Decide to get your will done or re-evaluate your current one. Understand the valid need to have a will and its effects if you don’t. I’ve had two close friends die within the past few years and neither one had a will. They left their surviving spouses and family scrambling about to try and accomplish the many needed legal procedures, such as probate court; hiring an attorney to represent you in court; bank and savings account disposition. They were both lucky in one respect—neither had juvenile children and the associated problems of where and to whom they might be placed.

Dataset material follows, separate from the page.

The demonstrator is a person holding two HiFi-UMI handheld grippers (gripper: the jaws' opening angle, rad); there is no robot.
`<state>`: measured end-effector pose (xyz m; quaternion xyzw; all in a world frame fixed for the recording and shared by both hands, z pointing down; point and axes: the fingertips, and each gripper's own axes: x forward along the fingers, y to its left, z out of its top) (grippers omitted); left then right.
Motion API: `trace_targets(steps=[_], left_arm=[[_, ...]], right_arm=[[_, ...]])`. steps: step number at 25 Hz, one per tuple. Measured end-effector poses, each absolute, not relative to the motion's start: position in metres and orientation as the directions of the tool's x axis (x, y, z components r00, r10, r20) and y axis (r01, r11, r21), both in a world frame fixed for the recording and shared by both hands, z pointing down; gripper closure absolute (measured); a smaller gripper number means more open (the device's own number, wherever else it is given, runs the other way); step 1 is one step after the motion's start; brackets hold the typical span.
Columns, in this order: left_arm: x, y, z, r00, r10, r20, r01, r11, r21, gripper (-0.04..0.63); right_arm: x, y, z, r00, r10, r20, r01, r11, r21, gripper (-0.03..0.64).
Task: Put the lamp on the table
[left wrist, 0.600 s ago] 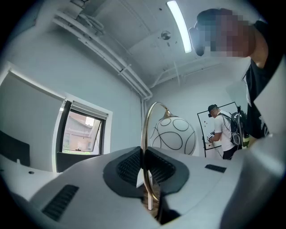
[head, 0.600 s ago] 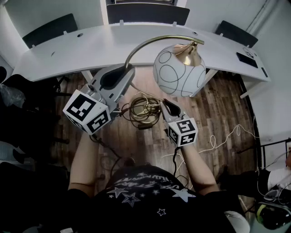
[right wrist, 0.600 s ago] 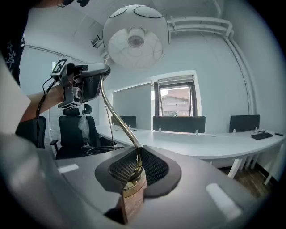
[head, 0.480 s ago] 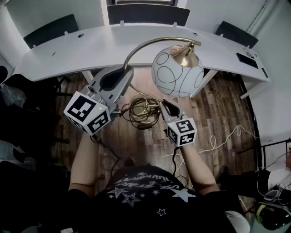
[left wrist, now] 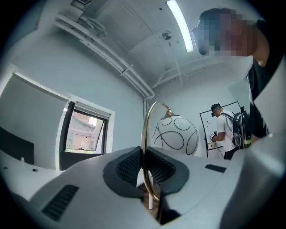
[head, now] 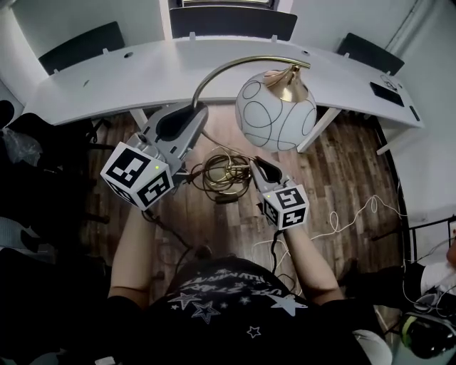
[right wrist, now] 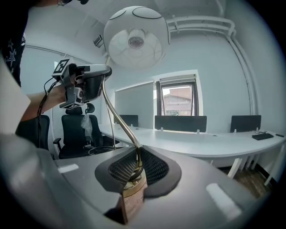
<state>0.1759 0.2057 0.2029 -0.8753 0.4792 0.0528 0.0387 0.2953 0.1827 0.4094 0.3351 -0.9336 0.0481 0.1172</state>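
Observation:
The lamp has a white glass globe (head: 276, 110) with black rings, hung from a curved brass arm (head: 235, 65). It is held in the air in front of the white table (head: 128, 78), above the wooden floor. My left gripper (head: 194, 117) is shut on the brass arm (left wrist: 144, 134), with the globe (left wrist: 175, 134) beyond it. Lower down, my right gripper (head: 255, 162) is shut on the stem just above the brass base (right wrist: 132, 185). The lamp's cord (head: 214, 175) is coiled round the base. In the right gripper view the globe (right wrist: 136, 38) hangs overhead and the left gripper (right wrist: 91, 78) clamps the arm.
Dark chairs (head: 231, 21) stand behind the long curved table. A black flat thing (head: 387, 93) lies at its right end. White cables (head: 356, 214) trail over the floor at right. A black office chair (right wrist: 76, 129) stands at left; a person (left wrist: 225, 129) stands in the background.
The lamp globe has drifted slightly left and toward the table. Both grippers keep their hold and have barely moved.

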Motion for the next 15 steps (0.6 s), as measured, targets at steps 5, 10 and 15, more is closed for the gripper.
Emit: trace_targets(steps=[5, 10, 15], left_arm=[[0.165, 0.212, 0.199, 0.534, -0.834, -0.139, -0.844, -0.536, -0.021, 0.558], [0.153, 0.22, 0.197, 0.547, -0.824, -0.148, -0.835, -0.55, -0.026, 0.558], [0.137, 0.225, 0.195, 0.567, -0.804, -0.18, -0.82, -0.572, -0.025, 0.558]], right_arm=[[0.285, 0.186, 0.405, -0.74, -0.629, 0.238, -0.651, 0.759, -0.016, 0.575], [0.273, 0.191, 0.403, -0.735, -0.635, 0.237, -0.656, 0.755, -0.015, 0.575], [0.257, 0.197, 0.401, -0.721, -0.654, 0.228, -0.674, 0.739, -0.009, 0.575]])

This all occurs at a time when all your available time has been compressed due to all of the running around and the accompanying research time trying to figure out just where and what needs to be declared and/or discovered in some instances due to one spouse either doing all the finances or a spouse letting the other spouse do everything. I attended and was a witness for one of the spouses and it involves lawyer dispositions and court “face time” not to mention the cost of all of this at a time when your finances are under strain.
Some of the major factors you should consider when you start the will process are: disposition of non-adult children; providing for individuals with special needs or circumstances; wealth transfer taxes; planning for the transfer or disposition of a closely held business interest; protecting assets and legacies from potential creditors; providing for a favorite charity, achieving “equity of inheritance” among beneficiaries and heirs.
If you’re married or in a relationship with a significant other and your interests are mutual, you should get with them to determine the best plan that you both can agree on and then write your respective wills. The last part is to have the will or wills executed which makes the will a valid legal document.